Space-Time planning in dynamic environments

Participants : Fabrice Lamarche [contact] , Thomas Lopez.

When automatically populating 3D geometric databases with virtual humanoids, modeling the navigation behavior is essential since navigation is used in most exhibited behaviors. In many application fields, the need to manage navigation in dynamic environments arises (virtual worlds taking physics laws into account, numerical plants in which step stools can be moved,...). This study focuses on the following issue: how to manage the navigation of virtual entities in such dynamic environments where topology may change at any time i.e. where unpredictable accessibility changes can arise at runtime. In opposition to current algorithms, movable items are not only considered as obstacles in the environment but can also help virtual entities in their navigation.

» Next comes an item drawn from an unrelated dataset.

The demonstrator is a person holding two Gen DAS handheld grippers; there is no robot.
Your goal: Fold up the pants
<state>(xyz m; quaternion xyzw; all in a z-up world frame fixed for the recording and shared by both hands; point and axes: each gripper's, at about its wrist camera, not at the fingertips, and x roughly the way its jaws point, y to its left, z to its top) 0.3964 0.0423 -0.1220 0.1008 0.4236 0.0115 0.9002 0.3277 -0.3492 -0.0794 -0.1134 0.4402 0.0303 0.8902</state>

The proposed algorithm [17] splits that problem into two complementary processes: a topology tracking algorithm and a path planning algorithm. The aim of the topology tracking algorithm is to continuously detect and update topological relations between moving objects i.e. accessibility or obstruction, while storing temporal information when recurring relations are observed. The path planning algorithm uses this information to plan a path inside the dynamic environment. The coupling of those algorithms endows a virtual character with the ability to immediately use inserted / moved object to reach previously unreachable locations. Moreover, this algorithm is able to find a path through moving platforms to reach a target located on a surface that is never directly accessible.

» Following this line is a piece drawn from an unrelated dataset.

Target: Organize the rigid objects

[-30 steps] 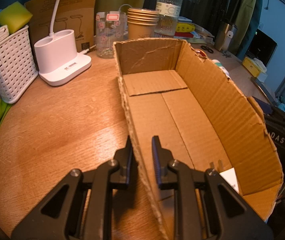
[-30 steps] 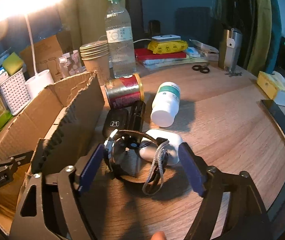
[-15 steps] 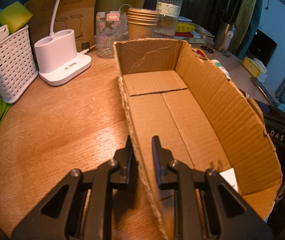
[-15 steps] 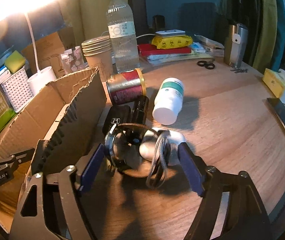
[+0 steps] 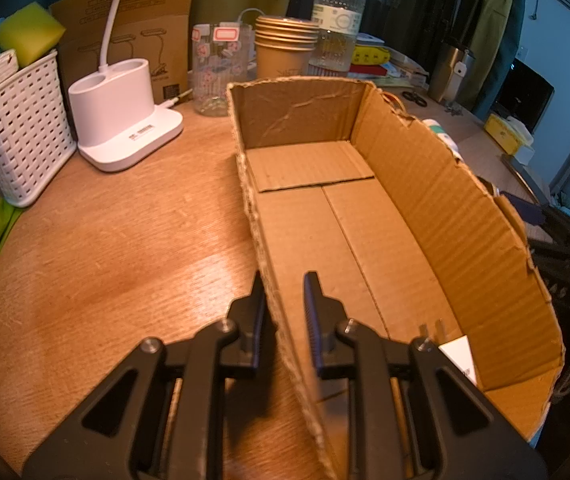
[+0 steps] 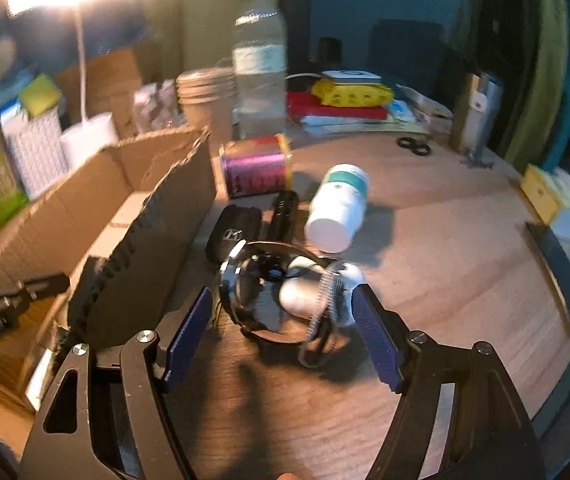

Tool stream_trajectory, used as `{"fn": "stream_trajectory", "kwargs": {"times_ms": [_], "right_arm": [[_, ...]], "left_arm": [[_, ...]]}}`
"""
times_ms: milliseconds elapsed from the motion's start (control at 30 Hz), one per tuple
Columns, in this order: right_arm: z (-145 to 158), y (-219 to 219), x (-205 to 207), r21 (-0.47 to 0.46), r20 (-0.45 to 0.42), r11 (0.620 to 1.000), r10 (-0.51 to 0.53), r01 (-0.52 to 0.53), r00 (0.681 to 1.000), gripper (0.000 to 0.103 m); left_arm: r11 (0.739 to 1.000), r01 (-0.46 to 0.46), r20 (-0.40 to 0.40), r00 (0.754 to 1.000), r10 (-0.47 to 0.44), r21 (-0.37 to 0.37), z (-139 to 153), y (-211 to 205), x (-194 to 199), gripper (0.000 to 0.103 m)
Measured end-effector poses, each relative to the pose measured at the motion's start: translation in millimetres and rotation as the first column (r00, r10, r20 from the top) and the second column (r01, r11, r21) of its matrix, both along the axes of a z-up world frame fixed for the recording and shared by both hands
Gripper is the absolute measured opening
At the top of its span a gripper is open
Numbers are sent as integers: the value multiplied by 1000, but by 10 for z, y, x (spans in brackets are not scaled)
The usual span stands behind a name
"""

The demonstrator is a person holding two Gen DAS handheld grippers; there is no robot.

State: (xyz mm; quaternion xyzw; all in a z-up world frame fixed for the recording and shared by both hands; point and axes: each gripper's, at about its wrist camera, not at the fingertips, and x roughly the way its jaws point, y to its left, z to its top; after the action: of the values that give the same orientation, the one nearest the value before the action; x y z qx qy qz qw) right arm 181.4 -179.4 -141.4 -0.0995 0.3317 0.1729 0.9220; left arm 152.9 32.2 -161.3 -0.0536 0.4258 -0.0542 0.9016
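My left gripper [image 5: 284, 312] is shut on the left wall of the open cardboard box [image 5: 425, 208], one finger inside and one outside. A white plug adapter [image 5: 459, 354] lies in the box's near corner. In the right wrist view, blurred, my right gripper [image 6: 279, 320] is open low over the table. Its jaws straddle a wristwatch [image 6: 241, 296] and a white earbud case [image 6: 303, 294] with a grey lanyard [image 6: 325, 300]. Beyond them lie a black car key [image 6: 233, 232], a black lighter [image 6: 285, 210], a white pill bottle [image 6: 339, 208] and a red can [image 6: 257, 164]. The box [image 6: 141, 208] stands just left of them.
A white lamp base [image 5: 125, 120], a white basket [image 5: 17, 136], a glass [image 5: 221, 68], stacked paper cups [image 5: 285, 48] and a water bottle [image 5: 339, 20] line the back. Scissors [image 6: 415, 146], a steel flask [image 6: 481, 112] and a yellow tissue box [image 6: 549, 196] sit to the right.
The right gripper's jaws narrowed a little around the watch and case, and its view rolled slightly and blurred. The left gripper and box stayed still.
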Motion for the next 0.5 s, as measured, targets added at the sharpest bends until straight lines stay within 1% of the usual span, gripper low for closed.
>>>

Automated environment analysis

Participants : Fabrice Lamarche [contact] , Carl-Johan Jorgensen.

To populate a virtual environment, modeling the navigation behavior is crucial. This behavior relies on the ability of planning a path inside a complex environment, which itself relies on an adequate representation of the environment structure. Most often, virtual environments are represented has 3D databases that are analyzed to produce data structures that are suitable for path planning and navigation. However, without any user intervention, those data structures lack of information about the nature of identified navigable zones that are crucial for navigation credibility.

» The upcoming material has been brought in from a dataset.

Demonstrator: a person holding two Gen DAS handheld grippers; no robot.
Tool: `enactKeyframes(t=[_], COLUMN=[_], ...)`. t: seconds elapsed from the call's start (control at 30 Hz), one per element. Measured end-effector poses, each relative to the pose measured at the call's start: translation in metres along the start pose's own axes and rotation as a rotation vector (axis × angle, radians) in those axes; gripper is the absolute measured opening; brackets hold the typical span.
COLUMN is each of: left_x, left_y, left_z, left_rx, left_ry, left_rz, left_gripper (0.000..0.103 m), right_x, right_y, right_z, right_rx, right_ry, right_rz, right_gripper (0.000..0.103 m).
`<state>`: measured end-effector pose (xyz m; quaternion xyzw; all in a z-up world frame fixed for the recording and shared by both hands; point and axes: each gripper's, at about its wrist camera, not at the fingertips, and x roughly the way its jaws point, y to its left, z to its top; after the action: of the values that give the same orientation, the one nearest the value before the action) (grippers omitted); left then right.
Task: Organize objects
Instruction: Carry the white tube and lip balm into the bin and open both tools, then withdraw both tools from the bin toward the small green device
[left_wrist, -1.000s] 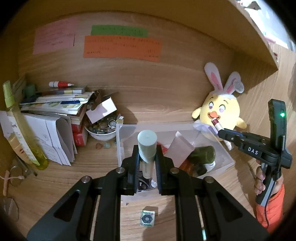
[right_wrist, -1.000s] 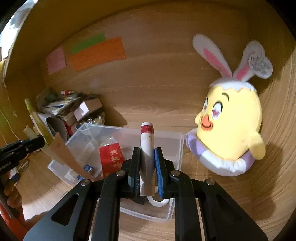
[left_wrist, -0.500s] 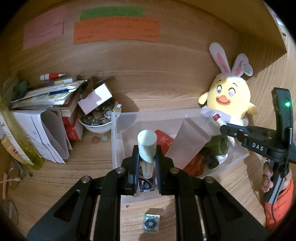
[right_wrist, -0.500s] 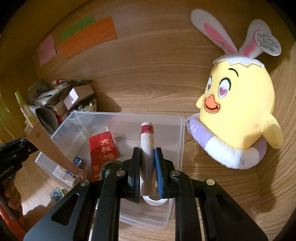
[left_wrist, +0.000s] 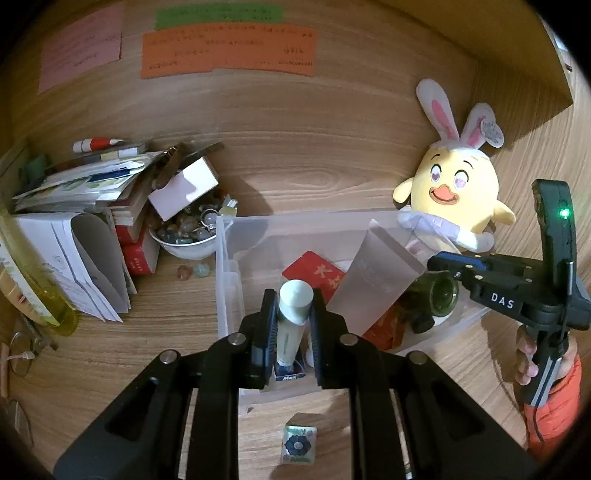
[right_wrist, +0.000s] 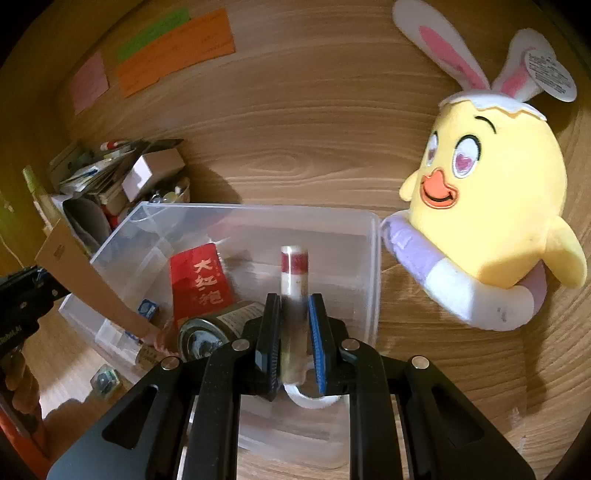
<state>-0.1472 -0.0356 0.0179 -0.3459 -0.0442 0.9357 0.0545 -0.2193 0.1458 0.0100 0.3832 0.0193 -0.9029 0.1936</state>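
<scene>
My left gripper (left_wrist: 291, 317) is shut on a pale green tube (left_wrist: 291, 314) and holds it over the near left part of a clear plastic bin (left_wrist: 225, 280). My right gripper (right_wrist: 291, 332) is shut on a white stick with a red band (right_wrist: 293, 273), held over the same bin (right_wrist: 373, 266). In the bin lie a red packet (right_wrist: 199, 280), a dark green jar (right_wrist: 207, 336), a brown card (left_wrist: 373, 280) and a small blue box (right_wrist: 147, 308). The right gripper also shows in the left wrist view (left_wrist: 454, 266).
A yellow bunny-eared plush (right_wrist: 487, 206) sits right of the bin. A stack of papers and books (left_wrist: 77, 206), a bowl of stones (left_wrist: 188, 236) and a white box (left_wrist: 184, 184) crowd the left. A small flower-print packet (left_wrist: 298, 448) lies in front of the bin. A yellow-green bottle (left_wrist: 44, 295) stands far left.
Both grippers have moved forward and down over the bin, still holding their items. The right gripper's stick now sits lower inside the bin's far right part.
</scene>
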Motion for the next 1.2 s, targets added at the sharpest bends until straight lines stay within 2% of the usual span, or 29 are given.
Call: enactKeyframes(t=[0.1, 0.2, 0.27, 0.37, 0.47, 0.5, 0.63, 0.8, 0.87, 0.93, 1.2], left_x=[-0.005, -0.011, -0.016, -0.025, -0.033, -0.035, -0.043, -0.054, -0.058, -0.061, -0.063], left_y=[0.0, 0.0, 0.001, 0.001, 0.0, -0.001, -0.002, -0.003, -0.004, -0.004, -0.005], left_z=[0.0, 0.001, 0.002, 0.002, 0.002, 0.002, 0.001, -0.003, -0.005, -0.007, -0.022], left_rx=[-0.004, -0.005, -0.008, -0.011, -0.002, 0.0, 0.008, 0.015, 0.015, 0.01, 0.011], left_ry=[-0.005, -0.016, -0.025, -0.041, -0.062, -0.069, -0.084, -0.104, -0.101, -0.096, -0.051], left_rz=[-0.003, -0.007, -0.006, -0.003, 0.005, 0.014, 0.022, 0.034, 0.035, 0.035, 0.052], left_gripper=[0.015, 0.016, 0.022, 0.032, 0.047, 0.052, 0.056, 0.078, 0.085, 0.093, 0.095], right_x=[0.001, -0.002, -0.006, -0.014, -0.021, -0.023, -0.032, -0.048, -0.054, -0.062, -0.078], right_y=[0.004, 0.004, 0.004, 0.006, 0.008, 0.008, 0.012, 0.019, 0.022, 0.026, 0.048], right_z=[0.0, 0.0, 0.0, 0.002, 0.003, 0.003, 0.004, 0.0, -0.002, -0.005, -0.023], right_rx=[-0.014, -0.011, -0.008, -0.014, -0.018, -0.019, -0.028, -0.043, -0.053, -0.064, -0.115], right_ry=[0.01, 0.006, -0.009, -0.032, -0.052, -0.058, -0.073, -0.096, -0.103, -0.116, -0.106], right_rz=[-0.004, -0.017, -0.012, -0.02, -0.027, -0.028, -0.023, -0.011, -0.004, -0.003, 0.002], right_gripper=[0.019, 0.035, 0.045, 0.051, 0.059, 0.06, 0.067, 0.073, 0.08, 0.083, 0.086])
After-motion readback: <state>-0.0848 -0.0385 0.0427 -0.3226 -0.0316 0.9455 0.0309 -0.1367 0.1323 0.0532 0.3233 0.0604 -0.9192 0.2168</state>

We proposed an environment analysis algorithm [11] that automatically extracts a meaningful spatial representation of 3D virtual environments, suitable for spatial reasoning. This algorithm automatically differentiates indoor, outdoor and covered parts of the environment. It separates buildings into floors linked by stairs and represent floors as rooms linked by doorsteps. On this basis, we propose a natural hierarchical representation of the environment. This representation is used for spatial reasoning including zone selection and multi-criterion path planning that enhances path credibility.